Joint tenancy with rights of survivorship (JTWROS) is a method of titling assets, such as real estate or a bank account, that gives two or more people equal ownership interests in that asset. The co-owners (called “joint tenants”) enjoy equal rights to the asset while they are both alive, and when the first joint tenant passes away the survivor automatically owns the entire asset. Because of this automatic right of survivorship, the asset does not need to pass through the probate process.

Spouses frequently title their home, bank accounts and other assets as joint tenants so that the surviving spouse will automatically inherit and have full access to those assets after the death of the first spouse. When used between spouses, JTWROS can be one part of a complete estate plan.

However, when someone who is not a spouse is added as JTWROS on property, unintended results can occur. This is frequently seen in the case when an older person adds an adult child as a joint tenant on their accounts. Some of the pros and cons of using JTWROS with a non-spouse are discussed below.

Pros & Cons of Joint Tenancy With Rights of Survivorship
Pros Cons
Avoids probate Does not avoid probate for the survivor
Simple Gives away your right to fully control your property
Inexpensive Asset can be used to satisfy creditors of any of the owners
Allows the Joint tenant to manage the asset if you become incapacitated Undesirable tax consequences
Unintended disinheritance
There are better ways to accomplish these goals without the risks of JTWROS!
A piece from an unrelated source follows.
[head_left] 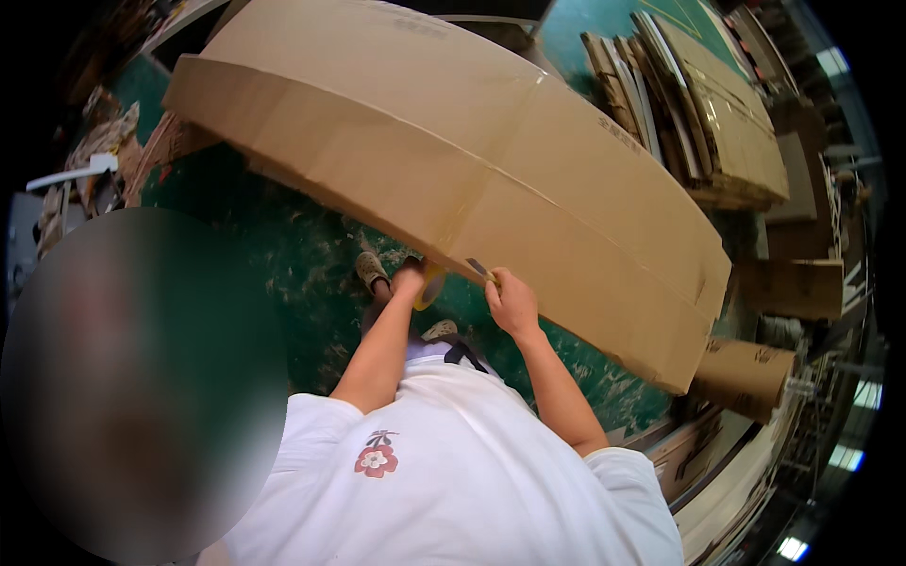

Does joint tenancy avoid probate?

If you hold title to an account or a piece of property as JTWROS, that asset will not have to pass through the probate process when the first joint tenant dies. However, it does not avoid probate for the survivor, or in the event that both owners die simultaneously. For example, Dan and Nancy are married and they own their home as JTWROS. Dan passes away first, and Nancy automatically becomes the sole owner of the home without the home having to go through probate. But when Nancy dies, the home will have to go through probate unless she has done other planning to avoid it. Alternatively, placing the house in a revocable living trust can help both joint tenants avoid probate.

Can I still control my property if I add a joint tenant?

Joint tenants are equal co-owners, and each owner has the same rights as the other to control the property. While you may still have control over the property, so will your joint tenant. For example, if Barbara adds her adult daughter, Jane, as a joint tenant on her bank account, Barbara still has the right to go into the bank and take all of the money out of that joint account. But, Jane also has the right to empty the account.

Another strategy that accomplishes the same goal without the risks would be to retitle the account in the name of your revocable living trust, and give Jane a power of attorney to manage your account in the event you are incapacitated. Alternatively, if your bank allows you to designate a transfer-on-death beneficiary for your account, it would transfer automatically after your death without giving up any control over your account during your lifetime.

Can creditors attach joint tenancy property?

One of the biggest drawbacks to titling property as JTWROS is that the entire property may be used to satisfy the debts of one the joint tenants. This scenario is typically seen when a parent includes their adult child as JTWROS on the ownership of a home, bank account or other property. If that child is on the losing end of a civil lawsuit, files for bankruptcy or goes through a divorce, the jointly held property may be considered an asset that is available to satisfy the child's debts.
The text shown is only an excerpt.